* **TASK STATEMENT**:
Keeping every character intact, repeat the whole listing.
START MATERIAL PROVIDED
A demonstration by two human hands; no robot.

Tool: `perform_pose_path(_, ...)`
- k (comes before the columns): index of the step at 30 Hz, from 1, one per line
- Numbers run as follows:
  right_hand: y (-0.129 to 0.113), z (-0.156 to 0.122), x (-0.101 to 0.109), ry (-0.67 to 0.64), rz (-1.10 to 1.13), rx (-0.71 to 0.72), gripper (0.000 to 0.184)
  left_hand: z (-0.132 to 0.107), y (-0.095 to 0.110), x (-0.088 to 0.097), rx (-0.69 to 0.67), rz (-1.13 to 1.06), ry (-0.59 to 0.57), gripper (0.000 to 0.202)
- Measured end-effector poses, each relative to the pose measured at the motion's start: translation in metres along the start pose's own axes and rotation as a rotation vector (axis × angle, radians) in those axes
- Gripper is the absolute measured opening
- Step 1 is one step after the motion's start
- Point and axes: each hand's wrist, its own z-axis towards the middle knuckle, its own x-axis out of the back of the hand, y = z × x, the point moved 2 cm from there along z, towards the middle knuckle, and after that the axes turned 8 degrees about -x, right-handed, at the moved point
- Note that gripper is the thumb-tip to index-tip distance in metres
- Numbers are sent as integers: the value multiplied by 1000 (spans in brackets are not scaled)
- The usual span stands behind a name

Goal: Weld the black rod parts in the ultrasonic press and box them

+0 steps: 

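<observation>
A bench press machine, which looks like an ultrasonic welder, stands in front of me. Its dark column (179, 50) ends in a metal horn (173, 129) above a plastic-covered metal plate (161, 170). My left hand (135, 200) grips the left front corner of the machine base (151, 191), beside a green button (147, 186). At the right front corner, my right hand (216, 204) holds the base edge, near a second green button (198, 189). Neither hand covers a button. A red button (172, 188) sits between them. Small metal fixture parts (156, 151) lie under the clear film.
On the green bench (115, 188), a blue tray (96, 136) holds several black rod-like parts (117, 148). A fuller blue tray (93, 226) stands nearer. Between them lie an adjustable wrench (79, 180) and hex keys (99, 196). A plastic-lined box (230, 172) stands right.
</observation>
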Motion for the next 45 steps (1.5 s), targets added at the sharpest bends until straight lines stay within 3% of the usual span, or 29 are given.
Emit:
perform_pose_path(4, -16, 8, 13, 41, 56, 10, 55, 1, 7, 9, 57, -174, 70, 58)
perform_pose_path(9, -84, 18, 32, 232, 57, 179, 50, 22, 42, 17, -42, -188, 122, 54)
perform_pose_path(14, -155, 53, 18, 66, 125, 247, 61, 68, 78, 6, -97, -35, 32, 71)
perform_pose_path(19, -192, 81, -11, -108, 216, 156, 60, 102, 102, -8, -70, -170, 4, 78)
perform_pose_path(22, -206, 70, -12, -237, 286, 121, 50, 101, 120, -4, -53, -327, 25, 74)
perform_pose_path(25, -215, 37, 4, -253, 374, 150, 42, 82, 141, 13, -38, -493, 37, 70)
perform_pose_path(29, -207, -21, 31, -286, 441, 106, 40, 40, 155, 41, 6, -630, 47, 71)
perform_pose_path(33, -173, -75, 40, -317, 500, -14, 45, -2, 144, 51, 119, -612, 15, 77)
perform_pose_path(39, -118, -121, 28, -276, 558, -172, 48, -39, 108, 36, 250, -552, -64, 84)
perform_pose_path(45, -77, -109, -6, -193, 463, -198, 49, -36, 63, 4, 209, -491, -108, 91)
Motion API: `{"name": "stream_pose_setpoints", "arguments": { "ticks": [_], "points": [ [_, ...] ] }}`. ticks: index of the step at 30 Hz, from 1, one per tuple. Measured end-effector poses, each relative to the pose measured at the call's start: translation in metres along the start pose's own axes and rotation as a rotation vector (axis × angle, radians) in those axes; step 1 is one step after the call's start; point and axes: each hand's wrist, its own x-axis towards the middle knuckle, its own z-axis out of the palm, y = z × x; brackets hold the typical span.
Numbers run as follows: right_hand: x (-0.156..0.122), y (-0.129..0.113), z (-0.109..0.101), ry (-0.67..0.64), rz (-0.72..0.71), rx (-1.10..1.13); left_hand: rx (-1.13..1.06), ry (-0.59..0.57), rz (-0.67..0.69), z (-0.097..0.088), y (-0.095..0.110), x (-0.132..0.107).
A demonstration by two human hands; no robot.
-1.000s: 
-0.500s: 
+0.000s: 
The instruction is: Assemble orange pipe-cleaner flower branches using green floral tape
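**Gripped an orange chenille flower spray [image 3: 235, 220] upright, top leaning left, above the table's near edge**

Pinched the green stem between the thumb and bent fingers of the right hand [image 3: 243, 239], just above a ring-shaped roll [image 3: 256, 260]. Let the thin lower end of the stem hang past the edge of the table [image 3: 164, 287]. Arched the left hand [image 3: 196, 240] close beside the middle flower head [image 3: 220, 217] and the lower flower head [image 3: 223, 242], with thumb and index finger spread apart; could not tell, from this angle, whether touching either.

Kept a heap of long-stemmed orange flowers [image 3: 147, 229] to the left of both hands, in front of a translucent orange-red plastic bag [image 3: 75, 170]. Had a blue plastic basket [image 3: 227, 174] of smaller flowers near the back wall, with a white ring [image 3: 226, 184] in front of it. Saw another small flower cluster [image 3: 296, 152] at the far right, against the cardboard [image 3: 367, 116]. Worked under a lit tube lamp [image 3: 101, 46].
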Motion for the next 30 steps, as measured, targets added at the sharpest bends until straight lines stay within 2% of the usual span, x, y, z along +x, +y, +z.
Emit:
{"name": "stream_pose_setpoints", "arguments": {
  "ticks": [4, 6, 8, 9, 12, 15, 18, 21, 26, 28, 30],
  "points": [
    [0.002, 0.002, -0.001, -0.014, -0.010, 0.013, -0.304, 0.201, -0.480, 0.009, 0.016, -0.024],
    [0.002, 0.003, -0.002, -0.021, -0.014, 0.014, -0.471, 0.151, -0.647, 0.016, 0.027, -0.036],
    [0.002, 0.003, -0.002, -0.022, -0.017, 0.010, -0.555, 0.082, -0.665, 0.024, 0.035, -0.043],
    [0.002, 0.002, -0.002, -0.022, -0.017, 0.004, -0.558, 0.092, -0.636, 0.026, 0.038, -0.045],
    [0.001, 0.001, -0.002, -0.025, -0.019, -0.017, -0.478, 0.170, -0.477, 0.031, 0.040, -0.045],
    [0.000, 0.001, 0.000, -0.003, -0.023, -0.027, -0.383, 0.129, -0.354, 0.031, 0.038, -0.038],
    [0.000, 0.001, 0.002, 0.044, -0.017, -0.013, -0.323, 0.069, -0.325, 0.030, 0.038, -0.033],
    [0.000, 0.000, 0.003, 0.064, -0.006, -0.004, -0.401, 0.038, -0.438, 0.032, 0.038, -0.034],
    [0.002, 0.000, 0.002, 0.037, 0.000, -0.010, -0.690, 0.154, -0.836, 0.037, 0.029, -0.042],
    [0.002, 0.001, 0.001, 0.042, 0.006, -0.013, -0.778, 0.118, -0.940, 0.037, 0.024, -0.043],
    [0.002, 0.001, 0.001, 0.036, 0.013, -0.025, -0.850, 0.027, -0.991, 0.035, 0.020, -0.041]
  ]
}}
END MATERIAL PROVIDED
* **TASK RESPONSE**:
A demonstration by two human hands; no robot.

Tool: `perform_pose_path(_, ...)`
- k (comes before the columns): index of the step at 30 Hz, from 1, one per line
- Numbers run as follows:
  right_hand: y (-0.129 to 0.113), z (-0.156 to 0.122), x (-0.101 to 0.109), ry (-0.67 to 0.64), rz (-1.10 to 1.13), rx (-0.71 to 0.72), gripper (0.000 to 0.184)
  left_hand: z (-0.132 to 0.107), y (-0.095 to 0.110), x (-0.088 to 0.097), rx (-0.69 to 0.67), rz (-1.13 to 1.06), ry (-0.59 to 0.57), gripper (0.000 to 0.202)
- Measured end-effector poses, each relative to the pose measured at the motion's start: translation in metres along the start pose's own axes and rotation as a rotation vector (axis × angle, radians) in those axes
- Gripper is the absolute measured opening
- Step 1 is one step after the motion's start
- Point and axes: each hand's wrist, its own z-axis towards the middle knuckle, its own x-axis out of the back of the hand, y = z × x, the point moved 2 cm from there along z, towards the middle knuckle, and after that the axes turned 8 degrees about -x, right-handed, at the moved point
- Note that gripper is the thumb-tip to index-tip distance in metres
- Numbers are sent as integers: the value multiplied by 1000 (spans in brackets are not scaled)
- The usual span stands behind a name

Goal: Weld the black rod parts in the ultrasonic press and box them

+0 steps: 

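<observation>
A bench press machine, which looks like an ultrasonic welder, stands in front of me. Its dark column (179, 50) ends in a metal horn (173, 129) above a plastic-covered metal plate (161, 170). My left hand (135, 200) grips the left front corner of the machine base (151, 191), beside a green button (147, 186). At the right front corner, my right hand (216, 204) holds the base edge, near a second green button (198, 189). Neither hand covers a button. A red button (172, 188) sits between them. Small metal fixture parts (156, 151) lie under the clear film.
On the green bench (115, 188), a blue tray (96, 136) holds several black rod-like parts (117, 148). A fuller blue tray (93, 226) stands nearer. Between them lie an adjustable wrench (79, 180) and hex keys (99, 196). A plastic-lined box (230, 172) stands right.
</observation>
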Motion for the next 45 steps (1.5 s), targets added at the sharpest bends until straight lines stay within 3% of the usual span, or 29 are given.
Emit:
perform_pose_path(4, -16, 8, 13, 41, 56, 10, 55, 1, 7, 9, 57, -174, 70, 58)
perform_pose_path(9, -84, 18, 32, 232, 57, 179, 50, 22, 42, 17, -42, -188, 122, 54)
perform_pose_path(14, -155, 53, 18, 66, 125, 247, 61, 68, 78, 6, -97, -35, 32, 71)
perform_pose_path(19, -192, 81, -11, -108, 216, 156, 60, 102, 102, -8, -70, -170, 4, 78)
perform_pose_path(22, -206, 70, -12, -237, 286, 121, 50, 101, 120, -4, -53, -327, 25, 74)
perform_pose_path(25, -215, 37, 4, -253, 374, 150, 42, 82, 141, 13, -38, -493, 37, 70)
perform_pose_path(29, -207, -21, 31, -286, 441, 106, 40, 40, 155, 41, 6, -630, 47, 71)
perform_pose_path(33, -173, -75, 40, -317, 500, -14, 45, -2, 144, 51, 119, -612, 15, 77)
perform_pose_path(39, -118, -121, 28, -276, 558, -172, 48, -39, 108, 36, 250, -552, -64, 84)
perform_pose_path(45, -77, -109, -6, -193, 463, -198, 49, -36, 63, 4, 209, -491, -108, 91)
Motion API: `{"name": "stream_pose_setpoints", "arguments": { "ticks": [_], "points": [ [_, ...] ] }}`. ticks: index of the step at 30 Hz, from 1, one per tuple. Measured end-effector poses, each relative to the pose measured at the call's start: translation in metres along the start pose's own axes and rotation as a rotation vector (axis × angle, radians) in those axes; step 1 is one step after the call's start; point and axes: each hand's wrist, its own x-axis towards the middle knuckle, its own z-axis out of the palm, y = z × x; brackets hold the typical span.
Numbers run as follows: right_hand: x (-0.156..0.122), y (-0.129..0.113), z (-0.109..0.101), ry (-0.67..0.64), rz (-0.72..0.71), rx (-1.10..1.13); left_hand: rx (-1.13..1.06), ry (-0.59..0.57), rz (-0.67..0.69), z (-0.097..0.088), y (-0.095..0.110), x (-0.132..0.107).
A demonstration by two human hands; no robot.
-1.000s: 
-0.500s: 
+0.000s: 
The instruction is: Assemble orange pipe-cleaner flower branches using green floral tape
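**Gripped an orange chenille flower spray [image 3: 235, 220] upright, top leaning left, above the table's near edge**

Pinched the green stem between the thumb and bent fingers of the right hand [image 3: 243, 239], just above a ring-shaped roll [image 3: 256, 260]. Let the thin lower end of the stem hang past the edge of the table [image 3: 164, 287]. Arched the left hand [image 3: 196, 240] close beside the middle flower head [image 3: 220, 217] and the lower flower head [image 3: 223, 242], with thumb and index finger spread apart; could not tell, from this angle, whether touching either.

Kept a heap of long-stemmed orange flowers [image 3: 147, 229] to the left of both hands, in front of a translucent orange-red plastic bag [image 3: 75, 170]. Had a blue plastic basket [image 3: 227, 174] of smaller flowers near the back wall, with a white ring [image 3: 226, 184] in front of it. Saw another small flower cluster [image 3: 296, 152] at the far right, against the cardboard [image 3: 367, 116]. Worked under a lit tube lamp [image 3: 101, 46].
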Motion for the next 30 steps, as measured, targets added at the sharpest bends until straight lines stay within 2% of the usual span, x, y, z along +x, +y, +z.
Emit:
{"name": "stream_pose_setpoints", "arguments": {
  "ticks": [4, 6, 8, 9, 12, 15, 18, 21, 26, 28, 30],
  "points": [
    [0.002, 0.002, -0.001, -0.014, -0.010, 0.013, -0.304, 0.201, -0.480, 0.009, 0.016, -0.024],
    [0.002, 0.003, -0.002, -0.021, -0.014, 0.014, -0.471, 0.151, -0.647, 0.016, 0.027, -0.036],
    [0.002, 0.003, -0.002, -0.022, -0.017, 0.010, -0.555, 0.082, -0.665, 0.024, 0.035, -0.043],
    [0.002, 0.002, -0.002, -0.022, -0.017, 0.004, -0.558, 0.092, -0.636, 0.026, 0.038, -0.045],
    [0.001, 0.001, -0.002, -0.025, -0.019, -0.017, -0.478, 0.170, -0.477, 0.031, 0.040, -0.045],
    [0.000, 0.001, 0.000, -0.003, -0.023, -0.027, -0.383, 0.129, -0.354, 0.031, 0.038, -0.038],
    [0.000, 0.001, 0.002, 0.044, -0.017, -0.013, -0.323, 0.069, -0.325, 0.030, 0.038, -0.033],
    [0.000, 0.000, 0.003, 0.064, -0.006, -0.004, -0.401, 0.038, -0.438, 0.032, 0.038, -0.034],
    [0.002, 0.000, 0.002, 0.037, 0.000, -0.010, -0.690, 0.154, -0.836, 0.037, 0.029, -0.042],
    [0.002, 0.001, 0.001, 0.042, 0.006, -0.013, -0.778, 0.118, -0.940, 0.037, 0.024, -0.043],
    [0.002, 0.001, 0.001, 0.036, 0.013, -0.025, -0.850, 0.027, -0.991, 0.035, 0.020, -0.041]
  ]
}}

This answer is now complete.